Changed busines hours to test localy second time going into the restricted window to check if it will stopp the process. Window 14-15 so it should stop at 14 and then resume at 15.
We will use local execution to test if it stopps and then will test cron if it resumes as it should.
---
[test@alma-azure-test AZURE]$ ./run_azcopy.sh /opt/AZURE/BLOB/ true 20
Initial file list created: 4 files found.
Running: azcopy sync "/opt/AZURE/BLOB/" "https://115.blob.core.windows.net/115?sv=2022-11-02&ss=bfqt&srt=sco&sp=rwlacupitfx&se=2025-02-20T18:39:49Z&st=2025-02-19T10:39:49Z&spr=https&sig=xxxx" --recursive --cap-mbps 20
azcopy started with PID 8654
INFO: Any empty folders will not be processed, because source and/or destination doesn't have full folder support
Job 13c1945e-3c6e-dd42-49c0-2c6722ced7ec has started
Log file is located at: /home/test/.azcopy/13c1945e-3c6e-dd42-49c0-2c6722ced7ec.log
54.7 %, 1 Done, 0 Failed, 2 Pending, 3 Total, 2-sec Throughput (Mb/s): 20.1759Business hours started! Stopping azcopy...
./run_azcopy.sh: line 95: COMPLETED_FILES * 100 / TOTAL_FILES : division by 0 (error token is "TOTAL_FILES ")
Completion report generated: completion_report_20250220_135033.txt
#5th test.
Changed edge case were 0 files were transfered or incorectly processed from the log creating a division by 0 error. added check if it is running still to ensure we do not spawn many proccesses.
It should start via cron at 15 and then be re run every hour untill 7Am where it should detect restricted business hours window and do nothing.
Failed due to how cron and its enviroment work.
---
Feb 20 15:25:02 alma-azure-test CROND[8956]: (test) CMD (/usr/bin/env bash -lc /opt/AZURE/run_azcopy.sh /opt/AZURE/BLOB/ true 20)
Feb 20 15:25:02 alma-azure-test CROND[8954]: (test) CMDOUT (Usage: /opt/AZURE/run_azcopy.sh <directory> [log=true|false] [bandwidth_mbps])

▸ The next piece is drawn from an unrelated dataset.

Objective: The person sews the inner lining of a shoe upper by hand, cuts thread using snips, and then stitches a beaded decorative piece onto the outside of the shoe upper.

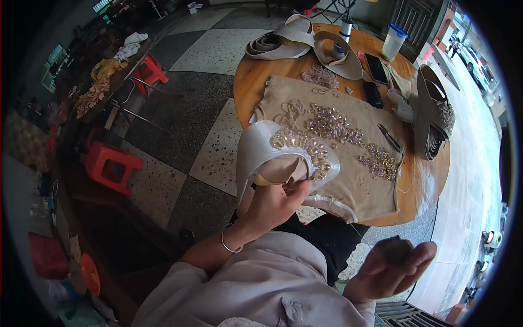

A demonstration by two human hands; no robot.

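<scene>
My left hand (278,204), with a bracelet at the wrist, grips the lower edge of a pale curved piece (252,143). Clear and gold beads (305,143) line the piece's curved opening. Away from the table, at the lower right, my right hand (389,270) is raised with its fingers curled at a small dark object (396,250), too blurred to name. Beyond the held piece, a beige cloth (338,188) lies on the round wooden table, bearing loose crystals (332,122), a second pile of crystals (379,162) and strung beads (292,111).
Round table (248,71) holds rolled pale strips (280,41), black tweezers (389,137), a phone (376,68), a dark case (372,95), a blue-lidded container (394,43) and more curved pieces (433,109). Red stools (111,163) stand at the left.
</scene>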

Feb 20 15:25:02 alma-azure-test CROND[8954]: (test) CMDEND (/usr/bin/env bash -lc /opt/AZURE/run_azcopy.sh /opt/AZURE/BLOB/ true 20)
#6th test.
modified the cron job definition to.
27 * * * * /usr/bin/env bash -lc '/opt/AZURE/run_azcopy.sh /opt/AZURE/BLOB/ true 20'
Should ensure proper execution in a users envirmont.
---
That worked and its running in the background.